▸ **INSTRUCTIONS TO FOLLOW**
Read the listing and extract each line that includes the word "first".

****************************************

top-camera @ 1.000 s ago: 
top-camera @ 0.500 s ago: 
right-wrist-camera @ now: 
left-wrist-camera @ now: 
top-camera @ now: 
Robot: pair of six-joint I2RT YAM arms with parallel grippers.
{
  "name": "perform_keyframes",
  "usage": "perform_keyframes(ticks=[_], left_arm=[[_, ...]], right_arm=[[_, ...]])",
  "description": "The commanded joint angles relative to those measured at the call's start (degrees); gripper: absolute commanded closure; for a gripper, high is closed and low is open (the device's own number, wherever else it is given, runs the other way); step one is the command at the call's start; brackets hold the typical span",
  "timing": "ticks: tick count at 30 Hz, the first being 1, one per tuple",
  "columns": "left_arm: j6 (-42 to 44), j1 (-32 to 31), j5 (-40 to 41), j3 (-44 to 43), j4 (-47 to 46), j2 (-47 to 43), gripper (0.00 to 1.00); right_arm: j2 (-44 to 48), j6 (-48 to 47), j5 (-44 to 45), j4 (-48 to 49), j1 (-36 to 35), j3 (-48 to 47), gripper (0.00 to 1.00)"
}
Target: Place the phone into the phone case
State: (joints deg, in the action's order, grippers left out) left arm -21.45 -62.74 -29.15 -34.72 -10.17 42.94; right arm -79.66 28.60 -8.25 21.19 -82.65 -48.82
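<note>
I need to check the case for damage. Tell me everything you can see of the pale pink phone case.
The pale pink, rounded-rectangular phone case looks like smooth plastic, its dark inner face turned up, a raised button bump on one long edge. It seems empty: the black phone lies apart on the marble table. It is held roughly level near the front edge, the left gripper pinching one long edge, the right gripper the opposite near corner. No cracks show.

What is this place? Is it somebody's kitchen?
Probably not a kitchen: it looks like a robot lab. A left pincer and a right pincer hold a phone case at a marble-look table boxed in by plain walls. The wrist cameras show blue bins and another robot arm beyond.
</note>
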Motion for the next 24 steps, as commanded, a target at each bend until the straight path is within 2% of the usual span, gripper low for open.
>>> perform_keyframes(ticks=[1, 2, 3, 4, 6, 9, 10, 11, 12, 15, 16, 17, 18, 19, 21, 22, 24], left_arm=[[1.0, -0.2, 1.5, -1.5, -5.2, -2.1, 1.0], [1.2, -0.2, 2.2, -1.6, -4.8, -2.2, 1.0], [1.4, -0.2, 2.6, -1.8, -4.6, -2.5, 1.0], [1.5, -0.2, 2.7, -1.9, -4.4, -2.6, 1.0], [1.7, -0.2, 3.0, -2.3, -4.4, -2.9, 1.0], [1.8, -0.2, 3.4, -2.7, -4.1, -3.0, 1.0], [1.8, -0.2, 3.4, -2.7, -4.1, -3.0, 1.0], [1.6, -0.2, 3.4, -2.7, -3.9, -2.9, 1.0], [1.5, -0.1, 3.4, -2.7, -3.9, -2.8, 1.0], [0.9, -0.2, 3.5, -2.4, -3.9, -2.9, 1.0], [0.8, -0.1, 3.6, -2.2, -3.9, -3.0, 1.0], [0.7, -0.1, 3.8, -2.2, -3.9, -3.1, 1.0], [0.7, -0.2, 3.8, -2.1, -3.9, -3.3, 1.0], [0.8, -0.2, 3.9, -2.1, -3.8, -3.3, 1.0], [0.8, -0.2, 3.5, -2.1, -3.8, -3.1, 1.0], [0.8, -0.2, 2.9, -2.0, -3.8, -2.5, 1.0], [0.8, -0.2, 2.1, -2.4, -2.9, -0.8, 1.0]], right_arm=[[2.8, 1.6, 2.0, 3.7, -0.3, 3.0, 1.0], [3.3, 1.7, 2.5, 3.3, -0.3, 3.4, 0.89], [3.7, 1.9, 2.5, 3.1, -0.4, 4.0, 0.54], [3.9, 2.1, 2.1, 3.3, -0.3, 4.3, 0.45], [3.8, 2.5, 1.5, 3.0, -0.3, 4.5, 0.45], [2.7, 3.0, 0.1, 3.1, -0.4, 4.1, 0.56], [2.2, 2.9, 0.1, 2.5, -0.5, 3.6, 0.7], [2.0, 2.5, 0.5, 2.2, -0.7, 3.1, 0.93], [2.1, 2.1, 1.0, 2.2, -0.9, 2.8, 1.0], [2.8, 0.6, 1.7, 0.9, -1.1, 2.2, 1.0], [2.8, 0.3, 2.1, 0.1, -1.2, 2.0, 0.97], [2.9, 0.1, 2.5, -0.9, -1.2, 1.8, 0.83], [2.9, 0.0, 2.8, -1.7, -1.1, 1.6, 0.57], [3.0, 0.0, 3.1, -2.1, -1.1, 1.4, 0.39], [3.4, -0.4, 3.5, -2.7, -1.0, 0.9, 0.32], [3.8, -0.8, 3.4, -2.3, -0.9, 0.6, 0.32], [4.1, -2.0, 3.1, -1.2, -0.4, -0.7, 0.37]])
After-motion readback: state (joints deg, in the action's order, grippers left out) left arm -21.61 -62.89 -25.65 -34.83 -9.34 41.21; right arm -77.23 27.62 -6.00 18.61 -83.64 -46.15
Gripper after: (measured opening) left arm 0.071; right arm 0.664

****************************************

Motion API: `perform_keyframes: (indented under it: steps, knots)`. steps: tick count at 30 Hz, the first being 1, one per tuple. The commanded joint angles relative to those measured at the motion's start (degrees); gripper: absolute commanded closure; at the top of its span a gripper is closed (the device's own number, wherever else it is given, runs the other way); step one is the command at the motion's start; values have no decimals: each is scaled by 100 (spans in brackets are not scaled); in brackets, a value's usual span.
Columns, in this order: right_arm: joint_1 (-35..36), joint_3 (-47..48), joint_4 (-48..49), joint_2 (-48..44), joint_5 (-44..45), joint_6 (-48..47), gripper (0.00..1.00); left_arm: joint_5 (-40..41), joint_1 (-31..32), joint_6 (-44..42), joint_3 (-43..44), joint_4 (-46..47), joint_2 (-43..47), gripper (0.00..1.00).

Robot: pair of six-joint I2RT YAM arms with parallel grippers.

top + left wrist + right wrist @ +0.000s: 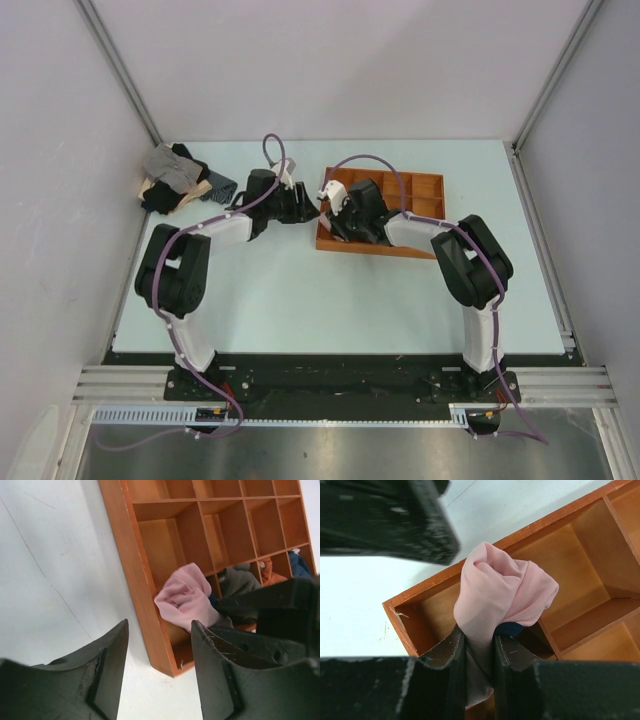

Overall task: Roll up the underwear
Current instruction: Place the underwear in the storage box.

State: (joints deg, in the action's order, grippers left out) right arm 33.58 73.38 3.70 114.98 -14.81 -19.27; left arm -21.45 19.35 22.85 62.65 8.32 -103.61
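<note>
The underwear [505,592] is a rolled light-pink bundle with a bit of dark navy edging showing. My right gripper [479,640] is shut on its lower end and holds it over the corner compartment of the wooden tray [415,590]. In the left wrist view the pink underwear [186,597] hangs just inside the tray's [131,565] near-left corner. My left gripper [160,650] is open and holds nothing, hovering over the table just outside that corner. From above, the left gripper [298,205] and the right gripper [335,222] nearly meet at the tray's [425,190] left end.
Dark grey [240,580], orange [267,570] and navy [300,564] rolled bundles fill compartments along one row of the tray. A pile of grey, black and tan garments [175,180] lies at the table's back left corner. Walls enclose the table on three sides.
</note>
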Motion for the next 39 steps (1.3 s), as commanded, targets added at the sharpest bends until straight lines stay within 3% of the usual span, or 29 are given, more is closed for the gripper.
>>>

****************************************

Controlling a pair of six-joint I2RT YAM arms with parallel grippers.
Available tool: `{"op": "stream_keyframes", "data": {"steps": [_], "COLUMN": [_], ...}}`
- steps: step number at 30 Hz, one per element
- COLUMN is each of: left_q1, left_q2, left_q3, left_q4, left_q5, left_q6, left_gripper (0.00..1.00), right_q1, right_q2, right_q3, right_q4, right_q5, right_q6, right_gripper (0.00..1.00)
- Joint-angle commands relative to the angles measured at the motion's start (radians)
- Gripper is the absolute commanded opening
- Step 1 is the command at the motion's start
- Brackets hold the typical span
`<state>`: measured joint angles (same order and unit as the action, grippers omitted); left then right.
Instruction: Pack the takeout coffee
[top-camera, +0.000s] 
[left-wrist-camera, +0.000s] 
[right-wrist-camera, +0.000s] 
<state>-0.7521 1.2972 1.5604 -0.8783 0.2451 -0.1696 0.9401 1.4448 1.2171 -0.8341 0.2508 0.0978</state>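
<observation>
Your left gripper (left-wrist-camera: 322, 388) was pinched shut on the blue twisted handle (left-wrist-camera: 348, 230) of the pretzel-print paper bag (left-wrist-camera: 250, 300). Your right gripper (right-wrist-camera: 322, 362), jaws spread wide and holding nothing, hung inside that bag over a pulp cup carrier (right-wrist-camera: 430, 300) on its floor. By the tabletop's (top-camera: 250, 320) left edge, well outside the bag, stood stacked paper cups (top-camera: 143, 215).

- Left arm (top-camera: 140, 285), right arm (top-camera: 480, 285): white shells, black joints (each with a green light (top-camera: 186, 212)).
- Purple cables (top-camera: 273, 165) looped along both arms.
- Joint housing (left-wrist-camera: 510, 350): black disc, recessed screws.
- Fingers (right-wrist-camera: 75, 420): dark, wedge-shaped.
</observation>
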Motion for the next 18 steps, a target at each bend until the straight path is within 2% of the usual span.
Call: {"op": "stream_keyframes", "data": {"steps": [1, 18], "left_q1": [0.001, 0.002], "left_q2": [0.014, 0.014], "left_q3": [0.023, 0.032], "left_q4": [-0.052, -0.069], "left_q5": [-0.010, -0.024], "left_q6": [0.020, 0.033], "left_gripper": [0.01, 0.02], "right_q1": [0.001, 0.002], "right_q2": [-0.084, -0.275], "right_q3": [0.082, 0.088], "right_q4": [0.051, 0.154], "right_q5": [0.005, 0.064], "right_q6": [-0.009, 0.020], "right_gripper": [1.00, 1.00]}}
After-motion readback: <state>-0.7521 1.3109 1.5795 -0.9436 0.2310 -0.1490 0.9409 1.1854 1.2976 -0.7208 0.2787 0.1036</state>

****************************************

▸ **WRITTEN REPLY**
  "timing": "ticks: tick count at 30 Hz, the first being 1, one per tuple",
Motion API: `perform_keyframes: (indented under it: steps, knots)`. steps: tick count at 30 Hz, the first being 1, one per tuple. The commanded joint angles relative to those measured at the motion's start (degrees); gripper: absolute commanded closure; at the top of its span a gripper is closed (the device's own number, wherever else it is given, runs the other way); step one is the command at the motion's start; values have no decimals: each is scaled by 100 (spans in brackets are not scaled); in brackets, a value's usual span.

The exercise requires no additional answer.